Christian of Halberstadt
|
Christian was the third son of duke Heinrich Julius (1564-1613). As youngest son the Protestant prince became, at seventeen years of age, the administrator of the Catholic bishopric of Halberstadt, which made him financially independent. After the death of his father Heinrich Julius in 1613, Christian was raised in Copenhagen by his uncle, the Danish king Christian IV. (1577-1648). He also attended the university in Helmstedt. However, Christian did not have the artistic sense of his father Heinrich Julius, but he inherited the sober and pragmatic thinking of his grandfather, Julius (1528-1589).

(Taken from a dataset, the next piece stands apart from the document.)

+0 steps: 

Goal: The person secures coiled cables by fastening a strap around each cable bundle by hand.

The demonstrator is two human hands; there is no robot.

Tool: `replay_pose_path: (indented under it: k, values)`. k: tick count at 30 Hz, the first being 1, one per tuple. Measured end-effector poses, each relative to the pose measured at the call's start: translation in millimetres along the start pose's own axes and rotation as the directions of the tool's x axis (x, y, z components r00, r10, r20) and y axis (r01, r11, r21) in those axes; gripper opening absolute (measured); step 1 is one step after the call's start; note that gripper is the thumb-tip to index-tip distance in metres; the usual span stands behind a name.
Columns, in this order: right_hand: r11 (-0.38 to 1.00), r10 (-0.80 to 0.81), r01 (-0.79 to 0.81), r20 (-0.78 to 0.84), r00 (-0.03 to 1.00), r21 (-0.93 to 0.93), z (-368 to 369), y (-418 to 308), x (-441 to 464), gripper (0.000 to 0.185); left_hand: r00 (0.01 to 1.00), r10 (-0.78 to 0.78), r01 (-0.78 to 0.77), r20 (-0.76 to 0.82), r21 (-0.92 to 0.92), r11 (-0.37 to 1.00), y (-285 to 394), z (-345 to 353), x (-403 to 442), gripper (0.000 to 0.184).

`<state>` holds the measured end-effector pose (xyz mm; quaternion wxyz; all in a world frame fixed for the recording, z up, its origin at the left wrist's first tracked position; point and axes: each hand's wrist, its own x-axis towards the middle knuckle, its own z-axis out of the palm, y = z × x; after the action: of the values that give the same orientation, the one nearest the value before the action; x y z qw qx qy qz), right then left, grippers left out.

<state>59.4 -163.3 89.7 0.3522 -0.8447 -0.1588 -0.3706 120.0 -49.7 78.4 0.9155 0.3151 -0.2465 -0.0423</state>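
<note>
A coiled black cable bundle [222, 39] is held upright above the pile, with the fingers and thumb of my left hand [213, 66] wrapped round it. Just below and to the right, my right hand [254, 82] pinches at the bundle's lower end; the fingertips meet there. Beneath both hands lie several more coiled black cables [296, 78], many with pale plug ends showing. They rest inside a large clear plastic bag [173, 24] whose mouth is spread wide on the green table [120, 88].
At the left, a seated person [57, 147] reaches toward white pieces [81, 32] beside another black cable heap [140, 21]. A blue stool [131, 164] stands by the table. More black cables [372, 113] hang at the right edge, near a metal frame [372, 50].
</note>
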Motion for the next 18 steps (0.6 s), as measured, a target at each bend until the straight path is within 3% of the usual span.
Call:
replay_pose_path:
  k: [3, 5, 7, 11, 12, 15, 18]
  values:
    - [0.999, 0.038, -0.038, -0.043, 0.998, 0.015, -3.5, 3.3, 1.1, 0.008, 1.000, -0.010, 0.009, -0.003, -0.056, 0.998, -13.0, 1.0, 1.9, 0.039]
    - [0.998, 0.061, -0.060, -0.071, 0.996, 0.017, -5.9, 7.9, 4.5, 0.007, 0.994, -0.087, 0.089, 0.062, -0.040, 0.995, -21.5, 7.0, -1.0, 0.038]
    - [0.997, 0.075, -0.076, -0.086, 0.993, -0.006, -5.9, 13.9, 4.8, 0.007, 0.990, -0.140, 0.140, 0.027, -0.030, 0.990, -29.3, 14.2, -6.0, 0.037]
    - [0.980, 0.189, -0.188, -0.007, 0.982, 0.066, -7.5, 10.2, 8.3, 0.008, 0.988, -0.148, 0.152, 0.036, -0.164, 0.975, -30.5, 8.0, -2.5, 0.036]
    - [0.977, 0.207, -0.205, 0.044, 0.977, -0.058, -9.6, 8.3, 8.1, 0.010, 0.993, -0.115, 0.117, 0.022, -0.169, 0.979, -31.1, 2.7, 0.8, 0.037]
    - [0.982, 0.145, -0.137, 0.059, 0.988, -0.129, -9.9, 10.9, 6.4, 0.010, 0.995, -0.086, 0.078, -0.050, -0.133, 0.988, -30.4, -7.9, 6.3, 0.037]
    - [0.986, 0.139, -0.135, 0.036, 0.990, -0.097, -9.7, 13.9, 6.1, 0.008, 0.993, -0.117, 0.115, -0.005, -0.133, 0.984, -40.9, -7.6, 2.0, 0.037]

In the Thirty Years' War he fought doggedly for the Protestant cause, so that later, as administrator of Halberstadt, he received the nickname, "the mad man of Halberstadt." After the defeat of the Bohemian king, Friedrich V. of the Palatinate (1596-1632), in the battle of White Mountain in 1620, Christian aided the Protestant Saxon sphere as mercenary leader in 1623 and fought against the imperial generalissimo Johann Tserclaes Tilly (1559-1632), by whom he was, however, crushingly defeated. The course of the war forced Christian to offer his services to more and more new lords, or to impose himself on them, even if they did not want his military services and were striving for a political solution. In 1625, with English and Danish support, Christian managed to raise a new army in order to drive the imperial-Catholic garrison out of north Germany. However, his severe injury from previous battles led to the amputation of his left arm, which caused his death in 1626. Christian entered the history books as a pitiless mercenary leader. The wages of his soldiers came from the brutal extortion of the conquered cities and from the ruthless melting down of precious treasures of church art.